Während sich das Geständnis und die Entschuldigung bei seiner Ex-Freundin positiv in der Findung des Strafrahmens bemerkbar machte, standen auf der Negativseite mehrere Einträge im Bundeszentralregister, eine laufende Bewährung gegen ihn und die Tatsache, dass sowohl die Freundin als auch deren Sohn bis heute unter den Folgen seiner Taten leiden und psychologische Betreuung benötigen.

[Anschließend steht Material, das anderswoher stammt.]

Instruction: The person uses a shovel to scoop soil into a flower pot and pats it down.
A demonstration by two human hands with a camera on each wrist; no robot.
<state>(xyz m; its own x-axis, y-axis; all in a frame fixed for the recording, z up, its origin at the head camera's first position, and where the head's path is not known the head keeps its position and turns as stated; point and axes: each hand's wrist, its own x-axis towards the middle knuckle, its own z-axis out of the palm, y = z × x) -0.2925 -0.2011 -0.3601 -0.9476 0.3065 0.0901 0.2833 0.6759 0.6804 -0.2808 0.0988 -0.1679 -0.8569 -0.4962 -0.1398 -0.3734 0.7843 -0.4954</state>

Der Verteidiger war mit einer Forderung von sechs Jahren und einem Monat etwas unter dem letztlichen Urteil gelegen, der Staatsanwalt mit sieben Jahren und sechs Monaten deutlich darüber. Dennoch verzichteten sowohl der Angeklagte als auch die Staatsanwaltschaft und die Nebenklage auf Rechtsmittel. Somit war das Urteil noch im Gerichtssaal rechtskräftig.